Gather each line of the records where "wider" appears.

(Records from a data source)
──────

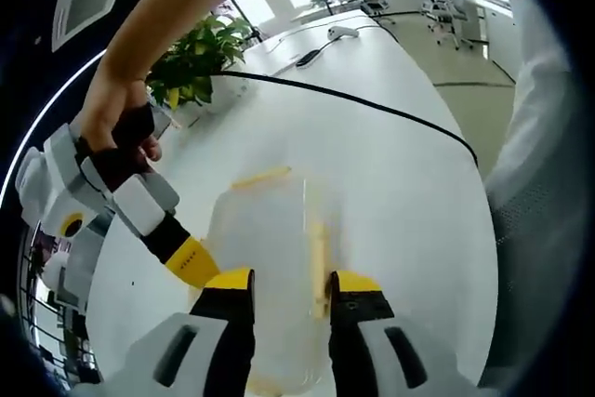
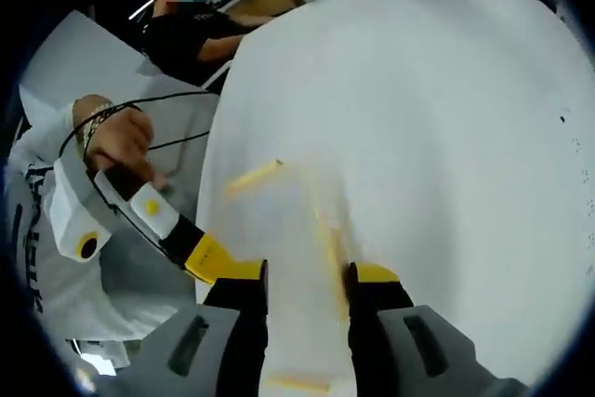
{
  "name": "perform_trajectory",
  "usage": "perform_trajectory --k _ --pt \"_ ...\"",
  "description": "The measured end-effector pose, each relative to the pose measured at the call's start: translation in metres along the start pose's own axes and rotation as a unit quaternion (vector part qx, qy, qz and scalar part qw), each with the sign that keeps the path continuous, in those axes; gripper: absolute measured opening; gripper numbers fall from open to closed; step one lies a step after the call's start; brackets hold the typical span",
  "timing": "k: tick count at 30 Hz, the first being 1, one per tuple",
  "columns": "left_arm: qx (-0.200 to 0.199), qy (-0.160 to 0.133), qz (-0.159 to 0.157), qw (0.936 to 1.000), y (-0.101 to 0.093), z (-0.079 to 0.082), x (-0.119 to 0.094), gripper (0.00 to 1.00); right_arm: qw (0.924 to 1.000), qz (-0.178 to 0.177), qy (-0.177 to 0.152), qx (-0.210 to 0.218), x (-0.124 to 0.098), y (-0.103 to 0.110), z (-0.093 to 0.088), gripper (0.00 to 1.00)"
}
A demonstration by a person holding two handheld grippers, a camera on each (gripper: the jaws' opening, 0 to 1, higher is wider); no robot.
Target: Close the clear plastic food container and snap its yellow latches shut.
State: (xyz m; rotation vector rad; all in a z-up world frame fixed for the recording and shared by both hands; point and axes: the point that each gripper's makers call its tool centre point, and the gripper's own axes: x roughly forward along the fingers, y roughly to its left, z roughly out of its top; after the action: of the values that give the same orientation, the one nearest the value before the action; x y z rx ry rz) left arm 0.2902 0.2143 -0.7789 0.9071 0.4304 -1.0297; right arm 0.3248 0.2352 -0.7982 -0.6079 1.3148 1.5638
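both claws, left claw (image 1: pixel 290 290) and right claw (image 2: pixel 307 284), spread over the clear container (image 1: pixel 270 258) lying on the white desk (image 1: pixel 409 192). press each yellow latch (image 1: pixel 262 177) squarely, steadying the opposite side.

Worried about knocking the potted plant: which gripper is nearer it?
Right, probably: the right gripper sits beside the container, toward the plant; the left gripper straddles its near end.

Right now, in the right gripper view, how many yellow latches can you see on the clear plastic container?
3: one yellow latch at the far end, one along the right side by the right gripper, one at the near edge. Others may be hidden.
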Motion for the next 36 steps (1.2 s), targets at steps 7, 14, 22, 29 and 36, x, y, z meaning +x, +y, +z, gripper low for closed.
perform_trajectory --k 7,14,22,29,36 --pt "0.003 0.001 0.001 1.0 -0.003 0.002 0.001 0.24 1.0 0.0 -0.008 0.002 0.002 0.004 0.004 0.3" --pt "-0.001 -0.007 0.01 0.9999 -0.006 0.005 0.002 0.25 0.9995 -0.01 -0.029 0.002 0.0 0.002 0.014 0.31" --pt "0.01 -0.016 0.015 0.9997 -0.009 0.008 0.001 0.26 0.9983 -0.034 -0.048 0.003 -0.008 -0.004 0.02 0.32" --pt "-0.06 -0.013 -0.035 0.9975 -0.022 0.014 0.0 0.4 0.9932 -0.074 -0.077 -0.047 -0.02 -0.003 0.025 0.32" --pt "-0.047 0.001 -0.018 0.9987 -0.004 0.002 -0.019 0.56 0.9833 -0.11 -0.137 -0.046 -0.059 -0.009 0.03 0.46"
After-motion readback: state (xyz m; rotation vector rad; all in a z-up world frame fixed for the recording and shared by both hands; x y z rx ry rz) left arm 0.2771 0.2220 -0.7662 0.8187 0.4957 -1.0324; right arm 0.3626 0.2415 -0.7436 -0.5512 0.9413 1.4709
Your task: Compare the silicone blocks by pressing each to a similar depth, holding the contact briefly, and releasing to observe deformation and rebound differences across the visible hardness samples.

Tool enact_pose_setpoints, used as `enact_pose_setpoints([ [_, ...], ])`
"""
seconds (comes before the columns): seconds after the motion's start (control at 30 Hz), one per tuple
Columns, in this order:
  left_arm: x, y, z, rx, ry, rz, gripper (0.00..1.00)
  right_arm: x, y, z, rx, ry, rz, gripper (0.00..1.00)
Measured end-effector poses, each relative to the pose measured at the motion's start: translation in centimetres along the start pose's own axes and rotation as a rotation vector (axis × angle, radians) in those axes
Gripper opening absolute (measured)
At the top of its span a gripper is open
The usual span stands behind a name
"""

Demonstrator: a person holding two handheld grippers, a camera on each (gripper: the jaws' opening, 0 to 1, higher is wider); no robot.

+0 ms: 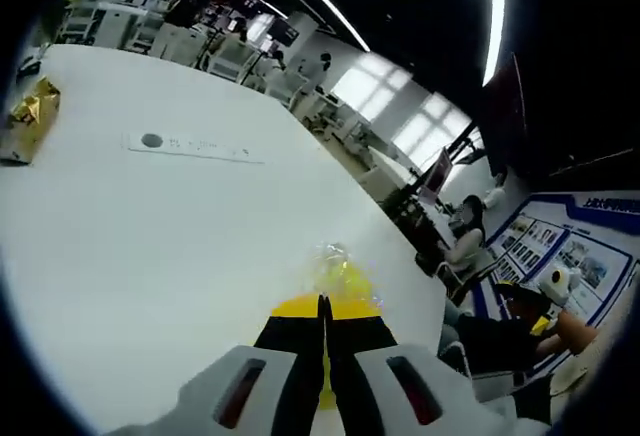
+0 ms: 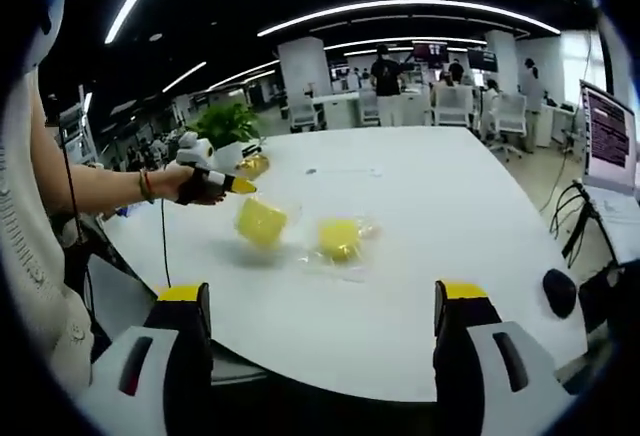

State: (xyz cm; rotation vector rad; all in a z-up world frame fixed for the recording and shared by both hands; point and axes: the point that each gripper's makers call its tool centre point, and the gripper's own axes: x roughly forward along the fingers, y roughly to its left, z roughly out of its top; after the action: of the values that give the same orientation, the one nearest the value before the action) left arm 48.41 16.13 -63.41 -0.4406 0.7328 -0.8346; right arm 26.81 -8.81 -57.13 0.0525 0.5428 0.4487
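My left gripper (image 1: 323,303) is shut, its jaws pressed flat together. Just past its tips lies a yellow silicone block (image 1: 340,281) in crinkled clear wrapping; I cannot tell whether the tips pinch the wrapper. In the right gripper view, a hand holds that left gripper (image 2: 243,187) at the upper corner of a tilted yellow block (image 2: 262,221) that casts a shadow on the white table (image 2: 430,256). A second yellow block (image 2: 340,238) in a clear bag lies flat to its right. My right gripper (image 2: 322,301) stands wide open near the table's front edge, holding nothing.
A white strip with a dark dot (image 1: 190,146) and a gold packet (image 1: 35,106) lie farther along the table. A laptop (image 2: 610,141), cables and a dark mouse (image 2: 560,291) sit at the right edge. A potted plant (image 2: 228,121) stands behind. People sit nearby (image 1: 465,241).
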Motion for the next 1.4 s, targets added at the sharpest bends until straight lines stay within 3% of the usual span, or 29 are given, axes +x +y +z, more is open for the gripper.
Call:
enact_pose_setpoints([
  [0.27,0.6,4.5,-1.3,-0.016,0.037,0.070,0.00,0.5,0.1,-1.1,0.011,0.056,-0.002,0.85],
  [0.53,1.1,6.9,-3.3,-0.008,0.100,0.103,0.00,1.3,0.1,-1.5,0.000,0.080,-0.001,0.83],
  [0.8,1.0,7.9,-4.0,-0.010,0.120,0.107,0.00,2.2,0.5,-1.5,0.008,0.089,0.021,0.83],
  [1.1,1.1,8.1,-3.4,-0.009,0.106,0.107,0.00,2.9,0.8,-1.0,-0.004,0.096,0.037,0.82],
  [1.2,0.8,8.5,-3.0,0.013,0.085,0.149,0.01,2.9,0.8,-0.8,-0.005,0.086,0.042,0.82],
  [1.27,0.4,8.5,-2.7,0.023,0.072,0.165,0.06,3.0,0.9,-0.7,-0.009,0.084,0.045,0.82],
  [1.4,-0.9,8.3,-2.0,0.045,0.034,0.203,0.24,3.0,1.4,-0.3,-0.015,0.066,0.065,0.82],
])
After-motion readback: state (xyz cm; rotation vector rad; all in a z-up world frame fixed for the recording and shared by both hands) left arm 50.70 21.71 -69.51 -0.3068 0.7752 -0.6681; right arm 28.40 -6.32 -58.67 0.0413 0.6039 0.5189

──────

### Response to this task:
A demonstration by a person holding two handheld grippers, a camera on each (gripper: the jaws' opening, 0 to 1, higher is wider); no robot.
Demonstrator: a person holding two handheld grippers, a camera on each (gripper: the jaws' opening, 0 to 1, higher is wider); no robot.

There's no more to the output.